Гневливый до беспамятства Марк Ованесович тут же, при молодых, исколошматил всю дорогую мебель, вазы-баккара, статуэтки, расколотил окна и зеркала и уехал в хутор, к своим отарам и чабанам. Старик захандрил, помрачнел. А из города доходили неприятные слухи: единственный сын едва дотянул до выпуска в коммерческом училище, сначала потихоньку, а потом явно стал прокучивать отцовские капиталы — все чаще Марку Ованесовичу присылали из ресторанов неоплаченные счета, а от неизвестных лиц — крупные долговые обязательства. Пришлось пустить под заклад одну экономию, а потом и продать. Загоревал старик Адабашев, стал прихварывать.

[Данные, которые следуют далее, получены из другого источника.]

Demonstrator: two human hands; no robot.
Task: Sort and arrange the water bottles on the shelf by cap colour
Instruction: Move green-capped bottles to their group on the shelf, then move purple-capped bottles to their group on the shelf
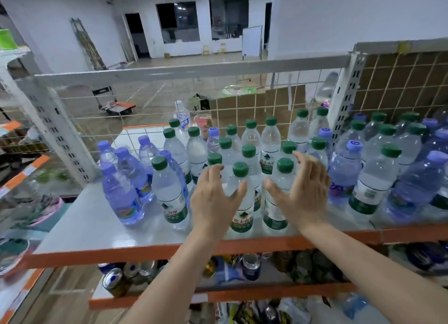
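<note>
While both hands, left hand (213,197) and right hand (300,190), hover spread and holding nothing around the front green-capped bottles (240,197), the grey shelf (92,226) with its orange edge carries five purple-capped bottles (121,192) at left, green caps massed centrally, mixed ones rightward. Beyond the wire mesh (145,120) lies a white-walled room.

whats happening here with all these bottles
A person is sorting water bottles on a white shelf by cap colour. Both hands are open: the left hand and right hand flank the two front green-capped bottles, with no grip on either yet. Purple-capped bottles stand grouped at the left end, green-capped ones fill the middle, and one purple-capped bottle stands among the green. The section to the right is still mixed.
</note>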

И вот в один из знойных июльских дней Марка Ованесовича прямо в степи, на новой сноповязалке, которой он сам сел управлять, хватил удар. Он свалился с высокого сиденья уборочной машины прямо на пахучий пшеничный сноп. Все еще крепкое, поджарое тело его в сатиновом жилете, запыленных шароварах и шерстяных, до колен, белых чулках чуть не попало под косогоны. Его вовремя подхватили и оттащили в сторону те самые работники, которых он за час до своей смерти отхлестал арапником. Они же, не помня хозяйского зла, уложили его на узкие дрожки-бегунки и отвезли в хутор.

Так оборвалась жизнь степного воротилы, а с нею стала клониться к закату и хозяйственная мощь его владений.

Над самой балкой по широкому выгону стали селиться крепкие зажиточные украинцы-тавричане, вышедшие по столыпинской реформе из смежных сел «на отруба». Их цепкие руки стали тянуться к адабашевской земле: сначала арендовать ее, а потом и отщипывать по кускам. Нарождался, набирал силу новый, не менее жадный хищник.

Все заметнее стало редеть армянское население хутора, и постепенно заглохла армянская речь, а вместо нее зазвучала плавная украинская. Полетели над степью широкие «хохлацкие» песни, то задумчивые и печальные, то веселые и буйные.

Ими, словно запахом степи, напиталось мое детство. Дыханием зреющей пшеницы, цветущего подсолнуха, дынь и арбузов, едкой горечью полыни овеяны мои далекие годы. И я, выросший, как подсолнух у пыльной дороги, не стоял в стороне от всей хуторской самобытно яркой, сухо пахнущей степными травами и цветами среды, отдельно от всех этих Охримов, Юхимов, Присек, Санек и Ёсек, чабанов и пастушат.